## [YOUR OBJECTIVE]
The answer must be a single number: the count of lines below that contain the string "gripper".

## [DATA SECTION]

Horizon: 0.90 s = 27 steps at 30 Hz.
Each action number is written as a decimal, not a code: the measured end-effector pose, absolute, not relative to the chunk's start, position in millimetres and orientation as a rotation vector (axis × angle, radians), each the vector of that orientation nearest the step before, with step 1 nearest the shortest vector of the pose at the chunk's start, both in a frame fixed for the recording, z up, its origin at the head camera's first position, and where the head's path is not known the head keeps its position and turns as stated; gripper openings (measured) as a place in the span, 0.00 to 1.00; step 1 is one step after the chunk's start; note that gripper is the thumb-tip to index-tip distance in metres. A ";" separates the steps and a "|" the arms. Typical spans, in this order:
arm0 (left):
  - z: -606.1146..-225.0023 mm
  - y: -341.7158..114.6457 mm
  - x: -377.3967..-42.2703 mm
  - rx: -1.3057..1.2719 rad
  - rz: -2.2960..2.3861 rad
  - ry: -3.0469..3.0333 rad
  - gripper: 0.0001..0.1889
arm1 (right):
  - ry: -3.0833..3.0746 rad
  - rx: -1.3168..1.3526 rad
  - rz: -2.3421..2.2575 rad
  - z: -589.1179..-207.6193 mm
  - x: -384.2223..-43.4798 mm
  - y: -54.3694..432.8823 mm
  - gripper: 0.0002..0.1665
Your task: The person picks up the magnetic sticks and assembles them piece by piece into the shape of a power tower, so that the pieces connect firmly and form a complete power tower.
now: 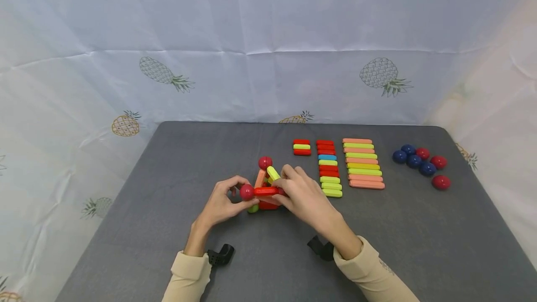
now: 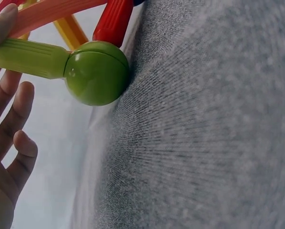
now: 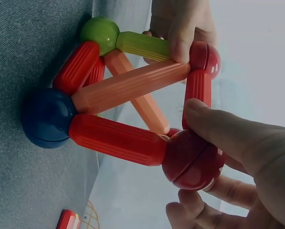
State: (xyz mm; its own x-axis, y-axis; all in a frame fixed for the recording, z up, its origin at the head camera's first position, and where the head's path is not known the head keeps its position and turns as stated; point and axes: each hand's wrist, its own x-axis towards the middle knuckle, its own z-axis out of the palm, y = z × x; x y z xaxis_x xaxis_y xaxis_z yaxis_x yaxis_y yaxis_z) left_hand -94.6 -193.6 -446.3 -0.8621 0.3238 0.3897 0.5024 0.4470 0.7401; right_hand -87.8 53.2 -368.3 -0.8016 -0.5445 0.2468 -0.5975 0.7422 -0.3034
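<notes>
A frame of coloured rods and balls stands on the grey table, between both hands. My left hand grips its upper left corner, thumb and fingers at a red ball and the rod ends beside it. From that ball a short red rod runs across to another red ball, which my right hand holds with the thumb over the rod's end. Below, a green ball and a blue ball form base corners, joined by a red rod. An orange rod slants up from the blue ball.
Right of the frame, short rods, a column of mixed rods and longer orange and green rods lie in rows. Several loose blue and red balls sit farther right. A pineapple-print cloth hangs behind the table.
</notes>
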 end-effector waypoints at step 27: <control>-458.9 -208.6 -104.1 -0.606 -1.725 -2.515 0.17 | -2.451 1.094 0.699 -401.3 -115.8 71.3 0.13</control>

## [SOLUTION FOR THIS EXERCISE]
3